I had fun giving a screenwriting seminar at the Boulder International Film Festival recently. It’s always fun to talk about story, and structure, and how they go together, with other people who are thinking about that too. There was this one moment, though, where the whole room kind of froze, like in a movie, come to think of it, ‘time stood still’, when someone in the back complained, “But what about when it’s time to stop having fun and actually sell the screenplay?”

I looked at him blankly. Who knows for how long. Then time started up again, and I said flatly, “It’s never time to stop having fun.”

Now I did wonder later if I had answered that one correctly. I mean, I could have gone off into a riff about the usual ways to try to sell your work, rather than pointing out (as I did) that the system is so rigged it’s like winning the lottery to sell anything if you’re outside of the system, let alone unknown and outside the system. And that the single best solution is to join together with talented people you know and make the script yourself. But my answer had been absolutely spontaneous. From my heart, actually. Because if there is one thing I have learned in my fifty odd years here, it’s that if you’re not having fun, you might as well pack up and go back to your home planet. Because that is the only real reward there is. All other rewards spring from that.

The whole exchange made me giggle later. For some reason, it reminded me of something I’d forgotten long ago. Years and years ago, when I was a struggling screenwriter starting out in Los Angeles, my fellow strugglers and I had a joke. You could ask a producer, any producer, a money guy, what kind of stories they wanted, what kind of stories would sell, and what they would answer, always, was “GOOD stories.” But the joke was they would never tell you what ‘GOOD’ was.

Then I became a producer (long story, but yes, indeed I did). And wearing that costume, one day, on the set of a Mexican film financed by an American company where my Dear Husband was working as an actor, I found myself sitting next to one of those money guys. One of those guys who would never ever tell me, the bohemian untrustworthy artist, what the secret was of getting ahead as a screenwriter. He was young, and expensively and casually well dressed, and smug as hell, and because I was an ‘American producer’, the Cornell Business School educated (he told me that immediately) self-contented stuffed suit from the parent company decided I was likely to be one of the few civilized folk around. He was Mexican born, but it was clear he didn’t think too much of the smarts of his homeland. Unlike those of an American producer.  He assumed my husband, being an Anglo actor, would be similarly in the know.

This gripped me with excitement. For the first time, I was undercover with one of these guys. He would tell me the secret to why they always would say, so evasively, “GOOD stories.” So I cautiously began.

What kind of material was his parent company looking for?

“Oh, you know–GOOD stories.”

I could feel Alex tensing up, halfway between hilarity and rage, next to me.

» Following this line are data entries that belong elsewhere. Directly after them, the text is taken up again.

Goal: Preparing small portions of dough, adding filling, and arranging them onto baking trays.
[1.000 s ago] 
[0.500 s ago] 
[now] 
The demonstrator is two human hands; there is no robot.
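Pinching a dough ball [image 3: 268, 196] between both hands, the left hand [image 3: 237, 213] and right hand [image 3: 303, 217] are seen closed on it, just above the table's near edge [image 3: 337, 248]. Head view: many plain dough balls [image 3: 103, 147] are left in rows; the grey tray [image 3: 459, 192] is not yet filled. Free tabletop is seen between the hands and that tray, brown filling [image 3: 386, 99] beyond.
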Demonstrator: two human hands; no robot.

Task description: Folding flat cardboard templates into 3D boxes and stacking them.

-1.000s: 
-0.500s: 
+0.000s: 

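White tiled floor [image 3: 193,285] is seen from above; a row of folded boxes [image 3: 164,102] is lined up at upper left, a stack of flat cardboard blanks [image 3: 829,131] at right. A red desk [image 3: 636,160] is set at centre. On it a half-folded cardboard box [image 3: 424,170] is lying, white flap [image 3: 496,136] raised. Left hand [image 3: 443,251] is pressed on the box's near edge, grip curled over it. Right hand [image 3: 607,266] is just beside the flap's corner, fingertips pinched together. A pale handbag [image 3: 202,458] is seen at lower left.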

I clamped a warning hand down on his knee.

“Oh yeah, I know…that’s what we always say. But what do you guys mean by ‘good’?”

He laughed. I held my breath. Here it comes, I thought.

“Well,” he said confidingly. “You know. Nothing ironic. The public won’t go for that, too complicated. Simple stuff. Nothing downer.”

Oh yes, I nodded sagely. Of course.

He expanded under the attention.

“Well,” he continued. “For example. We had a choice between bringing two different musicals to tour Mexico–’Les Mis’ or ‘The Lion King’. It was a no brainer, of course. ‘The Lion King’, hands down. ‘Les Mis’ has got all that downer social content.”

At that, Alex began to leap out of his chair. I clamped down harder with my hand.

“Oh yes,” I said nodding again. “Good choice.”

Then, thankfully, someone called the money guy to the other side of the set, and he got up, waving a friendly goodbye as he went.

The two of us waved back.

“It’s the end,” Alex said through his teeth as he smiled a wide, fake smile. “It’s the end of the fucking world.”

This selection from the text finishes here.